英文:
Checking with regex right format of a date on BigQuery
问题
我需要查找表的一列是否存在一些日期格式错误,所以我编写了这个查询:
SELECT *
FROM db_logs.FACT_LOG_WEBSITE
WHERE NOT REGEXP_CONTAINS(CAST(logged_in_at AS STRING), r'^\d{4}-\d{2}-\d{2} \d{2}:\d{2}:\d{2}\.\d{6} UTC$')
尽管我使用了 NOT
,但这个查询仍然返回日期格式为 "2021-07-27 22:11:53.666330 UTC" 的数据,它符合正则表达式,即使我检查了正则表达式验证器,也没有问题。
英文:
I have to find for a column of a table if there are some date bad formatted, so I wrote this query:
SELECT *
FROM db_logs.FACT_LOG_WEBSITE
WHERE NOT REGEXP_CONTAINS(CAST(logged_in_at AS STRING), r'^\d{4}-\d{2}-\d{2} \d{2}:\d{2}:\d{2}\.\d{6} UTC$')
This query still return date like "2021-07-27 22:11:53.666330 UTC" that respect the regex even if I'm using NOT
.
I also check on the regex validator to understand if it's a problem of regex but it's working good.
答案1
得分: 0
我能理解你的困惑 - 你有一些时间戳,看着它你正在创建正则表达式,但这将解释给你真正发生了什么以及对你有效的是什么。

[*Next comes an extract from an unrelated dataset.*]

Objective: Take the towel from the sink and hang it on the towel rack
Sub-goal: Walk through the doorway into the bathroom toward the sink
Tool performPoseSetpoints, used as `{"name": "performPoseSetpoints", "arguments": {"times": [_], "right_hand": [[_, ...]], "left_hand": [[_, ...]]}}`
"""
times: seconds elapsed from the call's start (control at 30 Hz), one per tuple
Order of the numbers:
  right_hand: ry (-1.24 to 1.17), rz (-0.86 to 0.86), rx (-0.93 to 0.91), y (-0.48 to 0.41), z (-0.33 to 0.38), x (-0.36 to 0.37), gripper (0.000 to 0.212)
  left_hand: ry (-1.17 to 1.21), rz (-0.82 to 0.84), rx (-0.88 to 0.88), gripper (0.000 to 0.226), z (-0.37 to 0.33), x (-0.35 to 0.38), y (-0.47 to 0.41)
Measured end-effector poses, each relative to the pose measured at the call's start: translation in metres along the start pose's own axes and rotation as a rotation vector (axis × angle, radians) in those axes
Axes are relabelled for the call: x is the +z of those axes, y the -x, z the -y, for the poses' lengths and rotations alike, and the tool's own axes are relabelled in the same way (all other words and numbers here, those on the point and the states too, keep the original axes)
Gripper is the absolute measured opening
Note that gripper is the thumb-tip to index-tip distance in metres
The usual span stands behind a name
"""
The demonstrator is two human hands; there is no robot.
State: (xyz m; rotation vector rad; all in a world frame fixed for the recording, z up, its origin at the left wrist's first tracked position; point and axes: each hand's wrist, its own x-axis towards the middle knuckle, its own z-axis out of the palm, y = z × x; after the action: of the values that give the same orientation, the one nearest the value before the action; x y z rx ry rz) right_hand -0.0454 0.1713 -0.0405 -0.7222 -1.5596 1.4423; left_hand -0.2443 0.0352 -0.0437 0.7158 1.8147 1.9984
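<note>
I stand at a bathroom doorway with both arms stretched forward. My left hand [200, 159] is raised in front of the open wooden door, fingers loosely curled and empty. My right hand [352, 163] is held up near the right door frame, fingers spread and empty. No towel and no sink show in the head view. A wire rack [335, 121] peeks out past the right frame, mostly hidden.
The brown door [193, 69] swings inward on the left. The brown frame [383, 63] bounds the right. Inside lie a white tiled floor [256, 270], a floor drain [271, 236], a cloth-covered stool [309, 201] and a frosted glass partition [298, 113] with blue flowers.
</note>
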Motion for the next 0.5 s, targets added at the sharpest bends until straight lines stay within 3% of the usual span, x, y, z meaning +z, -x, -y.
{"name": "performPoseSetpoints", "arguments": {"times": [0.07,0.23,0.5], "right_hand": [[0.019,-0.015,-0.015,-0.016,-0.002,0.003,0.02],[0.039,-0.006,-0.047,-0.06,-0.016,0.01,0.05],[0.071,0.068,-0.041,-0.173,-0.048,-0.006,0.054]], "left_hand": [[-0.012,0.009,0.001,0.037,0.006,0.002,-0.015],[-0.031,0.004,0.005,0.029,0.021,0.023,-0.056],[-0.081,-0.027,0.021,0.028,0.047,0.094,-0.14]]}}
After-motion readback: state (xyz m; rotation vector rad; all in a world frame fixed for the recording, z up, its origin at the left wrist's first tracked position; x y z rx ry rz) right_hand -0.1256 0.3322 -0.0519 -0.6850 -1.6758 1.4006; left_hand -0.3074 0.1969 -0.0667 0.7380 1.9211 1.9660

SELECT logged_in_at as logged_in_at_as_timestamp, cast(logged_in_at as string) logged_in_at_as_string, length(cast(logged_in_at as string)) as length_of_date_string,
REGEXP_CONTAINS(CAST(logged_in_at AS STRING), r'^\d{4}-\d{2}-\d{2} \d{2}:\d{2}:\d{2}.\d{6} UTC$') as existing_regex,
REGEXP_CONTAINS(CAST(logged_in_at AS STRING), r'^\d{4}-\d{2}-\d{2} \d{2}:\d{2}:\d{2}.\d{6}$') as new_regex,
safe_cast(logged_in_at as DATE) as parsed_logged_in_at_date,
safe_cast(bad_logged_in_at as DATE) as parsed_bad_logged_in_at_date
FROM (select current_timestamp() as logged_in_at, current_timestamp()||"00" as bad_logged_in_at)
你可以检查 safe_cast 验证以确保你的时间戳字符串是真实的日期,或者你可以改变你的正则表达式,或者你可以做一些其他的事情。但如果你看到前两列,你就会明白为什么你的正则表达式失败了。
英文:
I can see your confusion - you have some timestamps and looking at it you are creating the regex, but this will explain you what really happens and what will work for you.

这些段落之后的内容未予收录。